Assigned task ::
Each entry is to be reproduced verbatim, and images are to be omitted.

[[ Given records open ]]

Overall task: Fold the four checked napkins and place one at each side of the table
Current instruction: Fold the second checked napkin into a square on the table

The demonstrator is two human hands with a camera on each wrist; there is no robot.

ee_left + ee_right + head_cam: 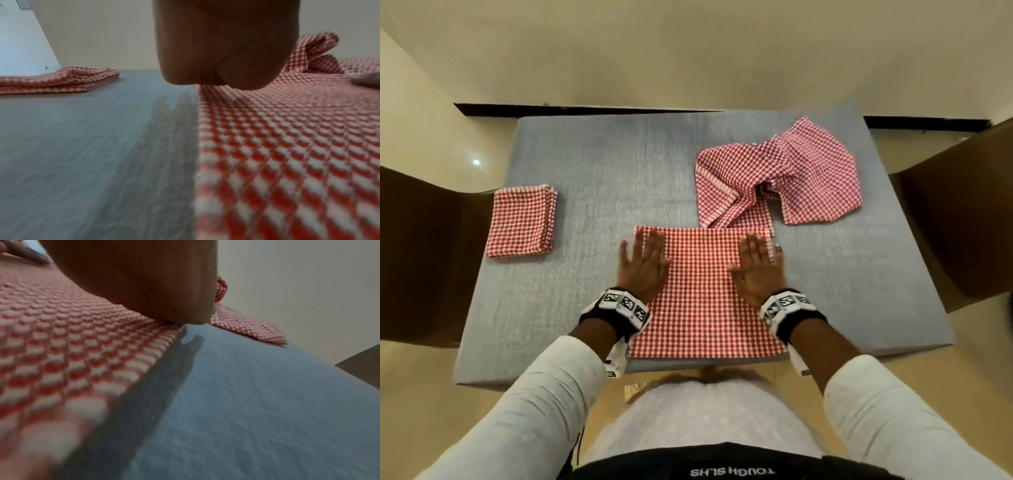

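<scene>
A red-and-white checked napkin point(703, 294) lies flat at the near edge of the grey-blue table point(602, 178). My left hand point(643, 263) presses flat on its left edge with the fingers spread. Flat on its right edge lies my right hand point(758, 267), fingers straight. A folded napkin point(520, 221) sits by the table's left side, also seen in the left wrist view point(61, 79). A crumpled heap of checked napkins point(780, 174) lies at the back right. In both wrist views the palms hide the fingers: left hand point(222, 45), right hand point(144, 282), napkin point(287, 146), napkin point(61, 337).
Brown chairs stand at the table's left point(424, 257) and right point(962, 219). The far wall point(688, 51) runs just behind the table. Bare tabletop shows between the folded napkin and the flat one, and at the near right corner point(876, 291).
</scene>
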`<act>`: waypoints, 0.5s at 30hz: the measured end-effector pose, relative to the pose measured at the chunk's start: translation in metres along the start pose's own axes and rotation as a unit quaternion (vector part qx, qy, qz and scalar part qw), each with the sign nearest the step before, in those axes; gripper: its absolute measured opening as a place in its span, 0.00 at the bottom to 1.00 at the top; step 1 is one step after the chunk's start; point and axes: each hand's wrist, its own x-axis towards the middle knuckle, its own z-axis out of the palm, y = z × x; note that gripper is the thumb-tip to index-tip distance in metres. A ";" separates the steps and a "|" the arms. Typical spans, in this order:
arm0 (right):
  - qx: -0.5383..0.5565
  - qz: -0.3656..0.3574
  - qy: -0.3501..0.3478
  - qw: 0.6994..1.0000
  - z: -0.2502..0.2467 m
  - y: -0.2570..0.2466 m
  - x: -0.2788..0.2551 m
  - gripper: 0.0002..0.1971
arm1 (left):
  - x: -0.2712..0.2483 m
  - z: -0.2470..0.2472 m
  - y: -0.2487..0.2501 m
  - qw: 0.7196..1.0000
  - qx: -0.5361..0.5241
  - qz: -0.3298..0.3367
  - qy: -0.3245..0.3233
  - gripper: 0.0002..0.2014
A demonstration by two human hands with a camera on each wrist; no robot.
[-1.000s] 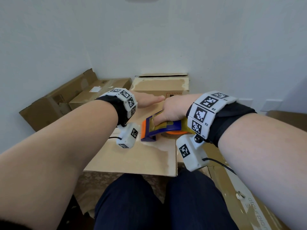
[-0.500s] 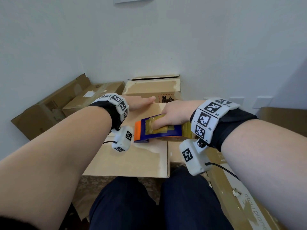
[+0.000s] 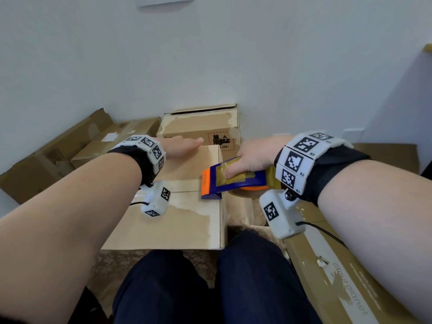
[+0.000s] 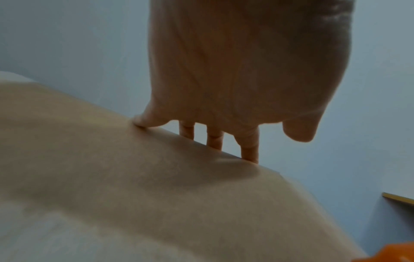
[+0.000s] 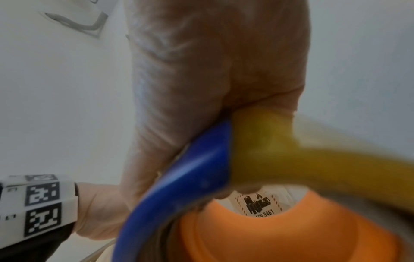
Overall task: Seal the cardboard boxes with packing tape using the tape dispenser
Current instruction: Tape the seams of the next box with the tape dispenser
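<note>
Brown corrugated cardboard fills the middle of the head view: a cardboard box with its two top flaps closed, the seam between them running left to right, pale scuffed patches where the paper skin has been torn away. The left hand lies flat on the far flap, fingers straight and reaching to the far edge, its grip released. The right hand has its grip clenched round the tape dispenser, a blue plastic body with an orange front edge, patched with strips of yellowish tape. The dispenser's front end rests on the box's right edge at the seam; the tape roll, brown on an orange core, hangs just off that edge. The left wrist view is soft and dim, so whether the fingertips curl over the far edge cannot be told.

Behind stands a second box with a torn top and a red-bordered battery hazard label. To the left lie flattened cartons, and to the right a long printed carton. All stand against a plain white wall. The person's knees in dark trousers show below.
</note>
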 end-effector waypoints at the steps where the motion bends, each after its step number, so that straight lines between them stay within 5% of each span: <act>1: -0.009 0.001 -0.001 1.000 -0.001 -0.001 0.001 0.33 | -0.012 0.001 0.009 1.000 0.025 0.004 0.000 0.45; 3: -0.018 0.004 -0.004 1.000 -0.001 -0.001 0.002 0.32 | -0.023 0.003 0.021 0.998 0.063 0.013 0.000 0.37; 8: -0.025 0.002 -0.002 1.000 0.000 -0.001 0.002 0.30 | -0.027 0.005 0.051 0.981 0.191 0.030 0.019 0.37; 15: -0.011 0.001 0.007 1.000 0.004 0.000 -0.002 0.27 | -0.016 0.012 0.073 0.978 0.201 0.015 0.044 0.41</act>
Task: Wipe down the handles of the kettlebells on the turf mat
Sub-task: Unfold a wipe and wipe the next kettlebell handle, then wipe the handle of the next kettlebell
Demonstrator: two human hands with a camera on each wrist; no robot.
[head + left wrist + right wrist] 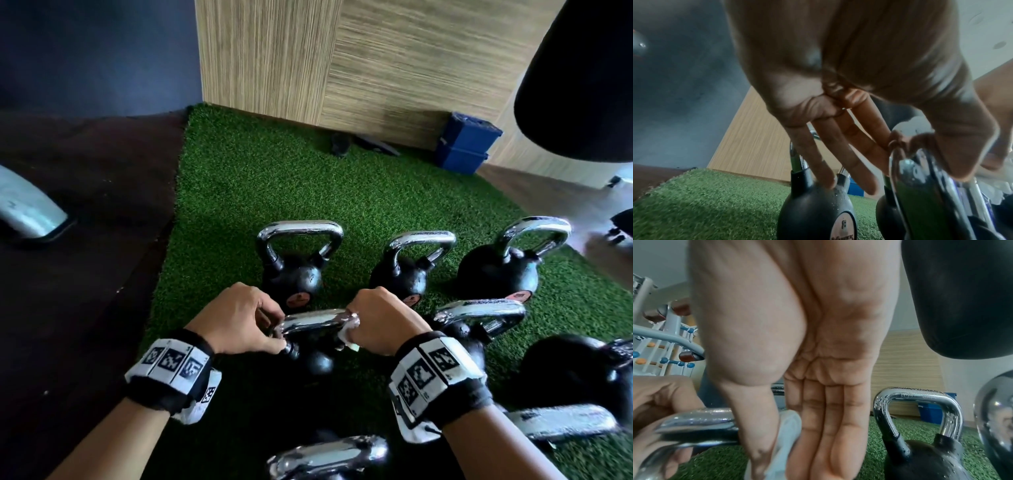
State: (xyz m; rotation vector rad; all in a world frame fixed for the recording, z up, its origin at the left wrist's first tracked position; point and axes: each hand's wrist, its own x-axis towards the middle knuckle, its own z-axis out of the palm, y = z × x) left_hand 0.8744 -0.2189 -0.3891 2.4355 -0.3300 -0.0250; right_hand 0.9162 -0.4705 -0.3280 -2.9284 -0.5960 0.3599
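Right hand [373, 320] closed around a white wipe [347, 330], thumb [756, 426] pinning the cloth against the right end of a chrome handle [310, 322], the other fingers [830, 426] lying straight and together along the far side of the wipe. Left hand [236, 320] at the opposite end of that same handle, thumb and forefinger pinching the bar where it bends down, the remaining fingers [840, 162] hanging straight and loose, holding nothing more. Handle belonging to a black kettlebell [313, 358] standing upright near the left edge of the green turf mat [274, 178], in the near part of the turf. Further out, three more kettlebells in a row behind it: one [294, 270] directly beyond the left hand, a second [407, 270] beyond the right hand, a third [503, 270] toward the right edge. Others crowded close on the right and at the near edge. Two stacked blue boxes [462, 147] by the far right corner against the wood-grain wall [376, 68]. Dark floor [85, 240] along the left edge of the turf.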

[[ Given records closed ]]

Your solution ::
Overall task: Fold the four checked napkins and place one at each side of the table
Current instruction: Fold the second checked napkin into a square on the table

The demonstrator is two human hands with a camera on each wrist; there is no robot.

ee_left + ee_right + head_cam: 

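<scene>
A red-and-white checked napkin point(703, 294) lies flat at the near edge of the grey-blue table point(602, 178). My left hand point(643, 263) presses flat on its left edge with the fingers spread. Flat on its right edge lies my right hand point(758, 267), fingers straight. A folded napkin point(520, 221) sits by the table's left side, also seen in the left wrist view point(61, 79). A crumpled heap of checked napkins point(780, 174) lies at the back right. In both wrist views the palms hide the fingers: left hand point(222, 45), right hand point(144, 282), napkin point(287, 146), napkin point(61, 337).
Brown chairs stand at the table's left point(424, 257) and right point(962, 219). The far wall point(688, 51) runs just behind the table. Bare tabletop shows between the folded napkin and the flat one, and at the near right corner point(876, 291).
</scene>
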`<act>`: waypoints, 0.5s at 30hz: the measured end-effector pose, relative to the pose measured at the chunk's start: translation in metres along the start pose's own axes and rotation as a unit quaternion (vector part qx, qy, qz and scalar part qw), each with the sign nearest the step before, in those axes; gripper: its absolute measured opening as a place in its span, 0.00 at the bottom to 1.00 at the top; step 1 is one step after the chunk's start; point and axes: each hand's wrist, its own x-axis towards the middle knuckle, its own z-axis out of the palm, y = z × x; note that gripper is the thumb-tip to index-tip distance in metres. A ";" separates the steps and a "|" the arms. Typical spans, in this order:
arm0 (right):
  - qx: -0.5383..0.5565
  - qz: -0.3656..0.3574
  - qy: -0.3501..0.3478
  - qw: 0.6994..1.0000
  - z: -0.2502..0.2467 m
  - y: -0.2570..0.2466 m
  - x: -0.2788..0.2551 m
  - gripper: 0.0002..0.1971
arm1 (left):
  - x: -0.2712..0.2483 m
  - z: -0.2470..0.2472 m
  - y: -0.2487..0.2501 m
  - qw: 0.7196..1.0000
  - qx: -0.5361..0.5241
  - qz: -0.3298..0.3367
  - qy: -0.3245..0.3233
  - gripper: 0.0002..0.2014
A demonstration by two human hands with a camera on each wrist; no robot.
[-1.000s] 
[-0.500s] 
[+0.000s] 
[+0.000s] 
[+0.000s] 
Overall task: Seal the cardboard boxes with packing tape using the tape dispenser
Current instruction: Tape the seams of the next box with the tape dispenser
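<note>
Brown corrugated cardboard fills the middle of the head view: a cardboard box with its two top flaps closed, the seam between them running left to right, pale scuffed patches where the paper skin has been torn away. The left hand lies flat on the far flap, fingers straight and reaching to the far edge, its grip released. The right hand has its grip clenched round the tape dispenser, a blue plastic body with an orange front edge, patched with strips of yellowish tape. The dispenser's front end rests on the box's right edge at the seam; the tape roll, brown on an orange core, hangs just off that edge. The left wrist view is soft and dim, so whether the fingertips curl over the far edge cannot be told.

Behind stands a second box with a torn top and a red-bordered battery hazard label. To the left lie flattened cartons, and to the right a long printed carton. All stand against a plain white wall. The person's knees in dark trousers show below.
</note>
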 end-effector waypoints at the steps where the motion bends, each after its step number, so that straight lines between them stay within 5% of each span: <act>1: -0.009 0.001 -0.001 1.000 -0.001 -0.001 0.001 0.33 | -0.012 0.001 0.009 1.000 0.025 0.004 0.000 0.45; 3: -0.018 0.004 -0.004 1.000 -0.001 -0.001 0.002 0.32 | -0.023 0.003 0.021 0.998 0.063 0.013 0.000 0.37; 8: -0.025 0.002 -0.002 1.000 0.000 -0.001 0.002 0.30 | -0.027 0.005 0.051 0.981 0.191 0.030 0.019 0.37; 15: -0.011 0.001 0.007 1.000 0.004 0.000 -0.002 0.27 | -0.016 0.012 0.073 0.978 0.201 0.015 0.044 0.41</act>
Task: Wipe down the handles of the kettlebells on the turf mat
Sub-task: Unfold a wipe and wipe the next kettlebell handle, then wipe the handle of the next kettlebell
Demonstrator: two human hands with a camera on each wrist; no robot.
[head + left wrist + right wrist] 
State: (xyz m; rotation vector rad; all in a world frame fixed for the recording, z up, its origin at the left wrist's first tracked position; point and axes: each hand's wrist, its own x-axis towards the middle knuckle, its own z-axis out of the palm, y = z × x) left_hand 0.8744 -0.2189 -0.3891 2.4355 -0.3300 -0.0250; right_hand 0.9162 -0.4705 -0.3280 -2.9284 -0.5960 0.3599
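Right hand [373, 320] closed around a white wipe [347, 330], thumb [756, 426] pinning the cloth against the right end of a chrome handle [310, 322], the other fingers [830, 426] lying straight and together along the far side of the wipe. Left hand [236, 320] at the opposite end of that same handle, thumb and forefinger pinching the bar where it bends down, the remaining fingers [840, 162] hanging straight and loose, holding nothing more. Handle belonging to a black kettlebell [313, 358] standing upright near the left edge of the green turf mat [274, 178], in the near part of the turf. Further out, three more kettlebells in a row behind it: one [294, 270] directly beyond the left hand, a second [407, 270] beyond the right hand, a third [503, 270] toward the right edge. Others crowded close on the right and at the near edge. Two stacked blue boxes [462, 147] by the far right corner against the wood-grain wall [376, 68]. Dark floor [85, 240] along the left edge of the turf.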

The requested output is now complete.